INFORMATION PROVIDED START

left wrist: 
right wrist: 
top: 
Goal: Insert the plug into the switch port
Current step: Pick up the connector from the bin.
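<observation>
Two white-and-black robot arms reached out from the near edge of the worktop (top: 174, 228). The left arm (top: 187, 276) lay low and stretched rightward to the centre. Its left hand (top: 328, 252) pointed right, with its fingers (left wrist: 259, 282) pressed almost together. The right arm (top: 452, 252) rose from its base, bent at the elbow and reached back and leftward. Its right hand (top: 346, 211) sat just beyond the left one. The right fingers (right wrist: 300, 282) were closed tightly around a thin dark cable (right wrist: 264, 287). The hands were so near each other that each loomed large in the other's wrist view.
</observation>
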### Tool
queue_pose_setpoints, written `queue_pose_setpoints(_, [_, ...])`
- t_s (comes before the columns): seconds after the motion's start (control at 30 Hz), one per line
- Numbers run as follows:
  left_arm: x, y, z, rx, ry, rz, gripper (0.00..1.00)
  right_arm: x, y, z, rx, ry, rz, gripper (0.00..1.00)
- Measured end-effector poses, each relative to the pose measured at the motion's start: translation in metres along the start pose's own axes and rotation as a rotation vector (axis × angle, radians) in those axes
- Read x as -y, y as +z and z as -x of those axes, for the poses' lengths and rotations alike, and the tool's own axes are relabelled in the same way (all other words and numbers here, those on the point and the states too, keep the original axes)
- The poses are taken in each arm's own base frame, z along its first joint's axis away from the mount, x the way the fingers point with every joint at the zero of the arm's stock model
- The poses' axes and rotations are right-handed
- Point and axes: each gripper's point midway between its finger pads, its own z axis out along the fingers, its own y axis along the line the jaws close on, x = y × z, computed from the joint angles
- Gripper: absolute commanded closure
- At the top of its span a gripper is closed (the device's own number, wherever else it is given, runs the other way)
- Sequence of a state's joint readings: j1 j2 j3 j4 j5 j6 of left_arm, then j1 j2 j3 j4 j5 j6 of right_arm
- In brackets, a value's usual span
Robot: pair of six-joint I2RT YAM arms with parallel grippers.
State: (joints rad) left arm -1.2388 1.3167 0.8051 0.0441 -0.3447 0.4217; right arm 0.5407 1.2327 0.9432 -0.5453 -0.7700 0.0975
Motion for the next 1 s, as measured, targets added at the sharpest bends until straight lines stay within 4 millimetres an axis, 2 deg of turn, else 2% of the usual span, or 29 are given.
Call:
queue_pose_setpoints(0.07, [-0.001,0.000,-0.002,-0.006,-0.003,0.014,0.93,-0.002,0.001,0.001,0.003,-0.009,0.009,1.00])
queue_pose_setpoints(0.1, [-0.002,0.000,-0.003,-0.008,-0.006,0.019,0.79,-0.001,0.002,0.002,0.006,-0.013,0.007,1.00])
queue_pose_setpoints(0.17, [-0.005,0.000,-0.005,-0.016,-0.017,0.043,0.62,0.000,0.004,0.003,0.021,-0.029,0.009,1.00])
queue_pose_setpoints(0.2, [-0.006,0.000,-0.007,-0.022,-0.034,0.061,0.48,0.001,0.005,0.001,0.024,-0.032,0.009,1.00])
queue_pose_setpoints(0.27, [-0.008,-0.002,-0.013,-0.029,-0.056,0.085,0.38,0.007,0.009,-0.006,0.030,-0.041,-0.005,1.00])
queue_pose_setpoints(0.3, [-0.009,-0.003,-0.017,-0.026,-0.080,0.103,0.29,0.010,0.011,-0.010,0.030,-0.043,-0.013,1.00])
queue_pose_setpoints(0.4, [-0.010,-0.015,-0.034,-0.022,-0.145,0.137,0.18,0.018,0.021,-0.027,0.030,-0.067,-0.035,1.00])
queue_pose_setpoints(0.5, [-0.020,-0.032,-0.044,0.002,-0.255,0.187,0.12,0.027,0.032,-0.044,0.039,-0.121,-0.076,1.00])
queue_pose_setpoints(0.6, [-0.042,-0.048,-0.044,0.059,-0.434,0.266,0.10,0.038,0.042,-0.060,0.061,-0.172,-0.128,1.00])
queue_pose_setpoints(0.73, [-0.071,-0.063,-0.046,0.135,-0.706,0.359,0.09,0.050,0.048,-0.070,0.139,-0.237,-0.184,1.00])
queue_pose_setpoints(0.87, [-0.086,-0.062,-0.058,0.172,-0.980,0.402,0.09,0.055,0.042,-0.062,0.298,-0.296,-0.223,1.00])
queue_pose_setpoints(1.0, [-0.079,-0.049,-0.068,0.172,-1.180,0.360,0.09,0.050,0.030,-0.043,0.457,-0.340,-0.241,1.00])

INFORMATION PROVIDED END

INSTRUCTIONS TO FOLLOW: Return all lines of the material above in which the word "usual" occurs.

EXERCISE SOLUTION:
- In brackets, a value's usual span
Motion for the next 1 s, as measured, targets added at the sharpest bends until straight lines stay within 4 millimetres an axis, 2 deg of turn, else 2% of the usual span, or 29 are given.

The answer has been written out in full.